OSIRIS-REx, the spacecraft is on a mission to asteroid Bennu. Source: NASA

NASA spacecraft begins the exploration of mysterious near-Earth objects, Earth-Trojan asteroids. OSIRIS-REx, the spacecraft, is currently on a two-year journey to the asteroid Bennu. This spacecraft will spend two-weeks to search for evidence of these Earth-Trojan asteroids.

The position of OSIRIS-REx with respect to the Earth.
Credits: NASA

Trojan asteroids stay trapped in the stable Lagrange points. These points are stable gravity wells. They either precede or follow a planet. The OSIRIS-REx, is now currently travelling through Earth’s fourth Lagrange point. Located 60 degrees ahead in Earth’s orbit, it is approximately 90 million miles from Earth. OSIRIS-REx will capture this area using it’s MapCam camera. The mission team hopes to find Earth-Trojan asteroids in the region.

Scientists have so-far found several thousand Trojan asteroids with other planets. As of Earth is concerned, only one has been identified till this date. The Earth-Trojan asteroid is called, asteroid 2010 TK7. Astronomers predict that there could be more Trojan asteroids sharing Earth’s orbit.

The search commenced on Feb. 9, and will continue through Feb. 20. Every day, the spacecraft’s MapCam camera will take 135 survey images. The mission team at the University of Arizona, Tucson, will process and also examine these images. The plan not only includes capturing the asteroids, but also includes capturing the images of Jupiter. It will also take images of main belt asteroids 55 Pandora, 47 Aglaja and 12 Victoria, and also several galaxies.

The representative image of Trojan asteroids in the Jupiter belt.
Source: NASA-JPL/Caltech

One of the team members said that this search is a win-win situation. Even if it does not discover the asteroids, it will reveal the natural satellites and other potential hazards around Bennu. This will ensure a safe mission, reducing the risks for OSIRIS-REx when it approaches Bennu in 2018.

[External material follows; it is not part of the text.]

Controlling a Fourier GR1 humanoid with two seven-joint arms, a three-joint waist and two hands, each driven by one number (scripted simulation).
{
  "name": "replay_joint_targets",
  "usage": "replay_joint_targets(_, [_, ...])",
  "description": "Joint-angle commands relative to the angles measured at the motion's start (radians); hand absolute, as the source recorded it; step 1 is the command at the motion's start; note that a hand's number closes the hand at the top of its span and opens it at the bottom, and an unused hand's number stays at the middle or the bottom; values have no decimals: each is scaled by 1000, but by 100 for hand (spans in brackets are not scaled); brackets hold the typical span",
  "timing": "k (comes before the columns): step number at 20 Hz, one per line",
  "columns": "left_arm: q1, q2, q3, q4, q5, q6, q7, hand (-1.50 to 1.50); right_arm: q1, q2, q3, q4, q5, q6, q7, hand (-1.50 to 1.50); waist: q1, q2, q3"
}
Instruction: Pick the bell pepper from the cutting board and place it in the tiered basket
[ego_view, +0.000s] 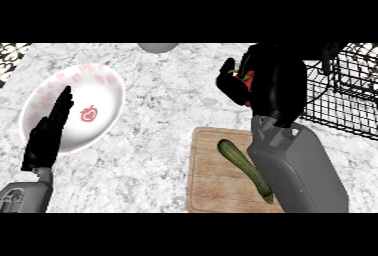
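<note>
fingers of the right hand (255, 82) curl round one red bell pepper (249, 80), mostly hidden in the grip, held up above the marble counter (159, 90) between the wooden cutting board (214, 175) and the black wire tiered basket (343, 95), its grey forearm rising from the lower right. left hand (48, 135) rests open at the left edge, fingers straight, over one white plate (100, 92) with pink marks. one green cucumber (244, 167) lies on the board.

Counter (159, 85) grey-white marble. Plate (103, 85) white, pink spots, red fruit motif. Cutting board (210, 185) pale wood. Cucumber (240, 160) green. Bell pepper (249, 79) red. Basket (343, 95) black wire. Robot hands black, forearms grey.
</note>
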Motion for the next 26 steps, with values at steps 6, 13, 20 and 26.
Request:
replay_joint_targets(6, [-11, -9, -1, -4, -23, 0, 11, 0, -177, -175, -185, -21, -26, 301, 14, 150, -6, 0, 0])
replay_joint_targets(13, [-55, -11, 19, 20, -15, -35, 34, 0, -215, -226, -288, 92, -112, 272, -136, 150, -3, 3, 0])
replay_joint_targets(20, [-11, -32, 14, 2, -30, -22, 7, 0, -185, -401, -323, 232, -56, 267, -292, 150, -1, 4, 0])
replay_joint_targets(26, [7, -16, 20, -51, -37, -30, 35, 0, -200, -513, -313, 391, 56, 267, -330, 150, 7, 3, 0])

NASA takes the responsibility for the overall mission, systems engineering and safety and mission assurance for OSIRIS-REx. The team’s principal investigator is Dante Lauretta of the University of Arizona, which takes care of the mission’s observation planning and also processing. Also, the mission is in collaboration with Lockheed Martin Space Systems, Denver, Goddard Space Flight Center and KinetX Aerospace. NASA’s Marshall Space Flight Center, Huntsville, Alabama manages this third mission of NASA’s New Frontiers Program.